As emergências cirúrgicas representam situações críticas onde a intervenção médica imediata é essencial para preservar a vida, a função de órgãos vitais e prevenir complicações graves. Estes cenários desafiadores exigem não apenas habilidades técnicas avançadas dos profissionais de saúde, mas também uma capacidade de tomada de decisão rápida e precisa.
Quando falamos de emergências cirúrgicas, nos referimos a uma ampla gama de condições que variam desde traumas abdominais e torácicos, apendicite aguda, perfurações gastrointestinais, até complicações de doenças crônicas como a doença arterial periférica.
Apendicite aguda: diagnóstico e tratamento
Apendicite aguda é uma inflamação do apêndice, uma pequena estrutura em forma de dedo localizada no ceco, a primeira parte do intestino grosso.
Se não tratada rapidamente, pode levar à ruptura do apêndice, peritonite e outras complicações graves.

Diagnóstico de apendicite
O diagnóstico da apendicite aguda é baseado em uma combinação de avaliação clínica, exames laboratoriais e exames de imagem.
História clínica e exame Físico
Os pacientes geralmente apresentam dor abdominal inicial difusa que se localiza no quadrante inferior direito do abdômen (ponto de McBurney) nas próximas 12 a 24 horas. Além disso, outros sintomas incluem náuseas, vômitos, anorexia e febre baixa.
Portanto, durante o exame físico, pode haver dor à palpação no quadrante inferior direito, sinais de rebote (dor ao retirar rapidamente a mão após palpação), e sinais específicos como o sinal de Rovsing (dor no quadrante inferior direito ao pressionar o quadrante inferior esquerdo) e o sinal do psoas (dor ao estender a perna direita contra resistência).
Exames laboratoriais
Geralmente no hemograma mostra-se leucocitose (aumento do número de glóbulos brancos) com neutrofilia bem como a proteína C reativa pode estar elevada, indicando inflamação.
Exames de imagem
Os principais exames são:
- Ultrassonografia abdominal: primeira linha em pacientes jovens e grávidas.
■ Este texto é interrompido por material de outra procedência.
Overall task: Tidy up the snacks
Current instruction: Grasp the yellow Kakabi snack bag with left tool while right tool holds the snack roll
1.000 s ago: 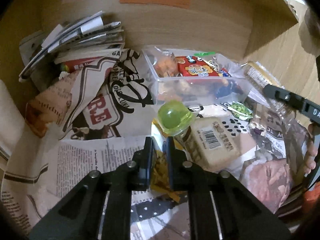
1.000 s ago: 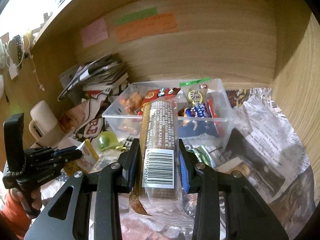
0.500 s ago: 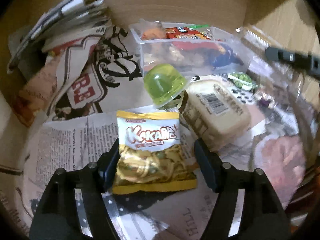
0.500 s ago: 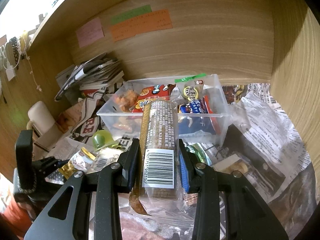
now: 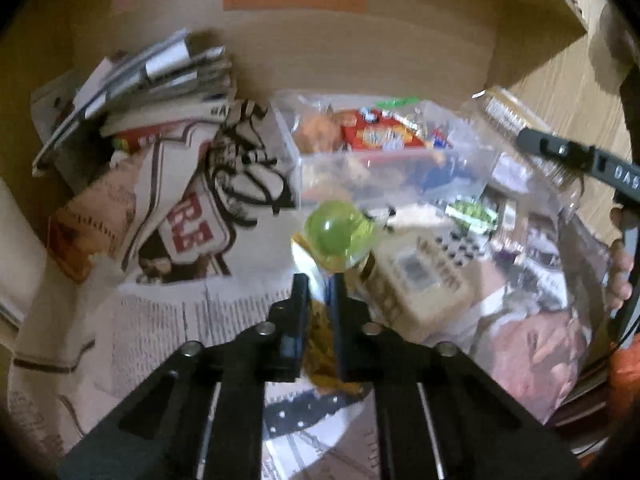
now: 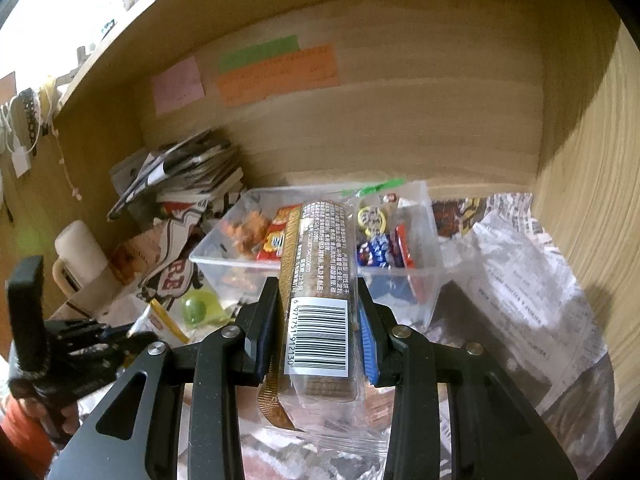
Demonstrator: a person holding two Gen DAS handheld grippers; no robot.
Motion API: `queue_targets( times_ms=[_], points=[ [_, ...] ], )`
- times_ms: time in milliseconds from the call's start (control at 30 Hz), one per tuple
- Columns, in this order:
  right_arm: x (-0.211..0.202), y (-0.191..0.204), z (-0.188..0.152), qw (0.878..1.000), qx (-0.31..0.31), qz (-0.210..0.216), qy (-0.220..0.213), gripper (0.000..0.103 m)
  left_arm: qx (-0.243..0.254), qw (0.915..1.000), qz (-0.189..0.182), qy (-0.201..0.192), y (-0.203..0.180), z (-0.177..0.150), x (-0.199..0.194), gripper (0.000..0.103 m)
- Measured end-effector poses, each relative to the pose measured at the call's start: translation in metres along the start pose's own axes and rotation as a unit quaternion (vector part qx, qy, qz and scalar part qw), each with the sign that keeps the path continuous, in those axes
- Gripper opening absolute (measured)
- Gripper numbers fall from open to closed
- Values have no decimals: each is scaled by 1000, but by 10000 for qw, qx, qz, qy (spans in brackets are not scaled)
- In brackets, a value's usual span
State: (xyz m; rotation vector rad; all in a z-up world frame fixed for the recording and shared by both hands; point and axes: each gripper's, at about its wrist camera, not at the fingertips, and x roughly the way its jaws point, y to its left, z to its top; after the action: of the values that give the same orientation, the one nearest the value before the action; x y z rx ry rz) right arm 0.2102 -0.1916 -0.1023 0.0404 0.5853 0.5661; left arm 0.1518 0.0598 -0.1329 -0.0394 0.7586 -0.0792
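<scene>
The clear bin [image 6: 424,240], half full of snacks, sits on newspaper [image 6: 532,272] at the back of the shelf. The right tongs [image 6: 318,344] clamp a long cracker sleeve [image 6: 320,264] mid-length, aimed at the bin; it looks stiff but brittle, so gentle pressure suits. The left tongs [image 5: 319,308] pinch a light, crinkly yellow packet [image 5: 318,328] edge-on, just before a green dome [image 5: 336,236].
</scene>
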Motion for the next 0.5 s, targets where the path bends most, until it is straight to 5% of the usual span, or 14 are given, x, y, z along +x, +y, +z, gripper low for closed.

Pode mostrar um apêndice aumentado e não compressível, fluido livre e sinais de inflamação
- Tomografia computadorizada (TC): é o padrão-ouro para o diagnóstico de apendicite em adultos, especialmente quando o diagnóstico é incerto. Assim, a TC pode identificar um apêndice distendido, espessamento da parede apendicular, estrias inflamatórias na gordura mesentérica e abscesso periapendicular
- Ressonância magnética (RM): pode ser utilizada em grávidas quando a ultrassonografia não é conclusiva.
Emergências cirúrgicas: tratamento do apendicite
O tratamento da apendicite aguda é primariamente cirúrgico, com algumas opções de tratamento conservador em casos selecionados. Pode-se realizar uma apendicectomia:
- Cirurgia aberta: envolve uma incisão no quadrante inferior direito (incisão de McBurney) para remover o apêndice
- Cirurgia laparoscópica: técnica minimamente invasiva que envolve pequenas incisões e o uso de um laparoscópio para visualizar e remover o apêndice. Assim, as principais vantagens incluem menor dor pós-operatória, recuperação mais rápida e menor risco de infecção da ferida.
Hemorragia interna nas emergências cirúrgicas
A hemorragia interna é uma das condições mais graves e desafiadoras enfrentadas em emergências cirúrgicas. Dessa forma, caracteriza-se a hemorragia pelo sangramento dentro do corpo, sem sinais externos visíveis, a hemorragia interna pode rapidamente levar ao choque hipovolêmico e à morte se não for diagnosticada e tratada imediatamente.
Causas da hemorragia interna
Trauma contuso, como os resultantes de acidentes de trânsito, quedas e agressões, pode causar lesões em órgãos internos, incluindo fígado, baço, rins e vasos sanguíneos. Já os traumas penetrantes, causados por ferimentos de armas de fogo ou objetos pontiagudos, podem lesar diretamente os vasos sanguíneos e órgãos internos, exigindo intervenção cirúrgica rápida para controle do sangramento e reparo dos tecidos danificados.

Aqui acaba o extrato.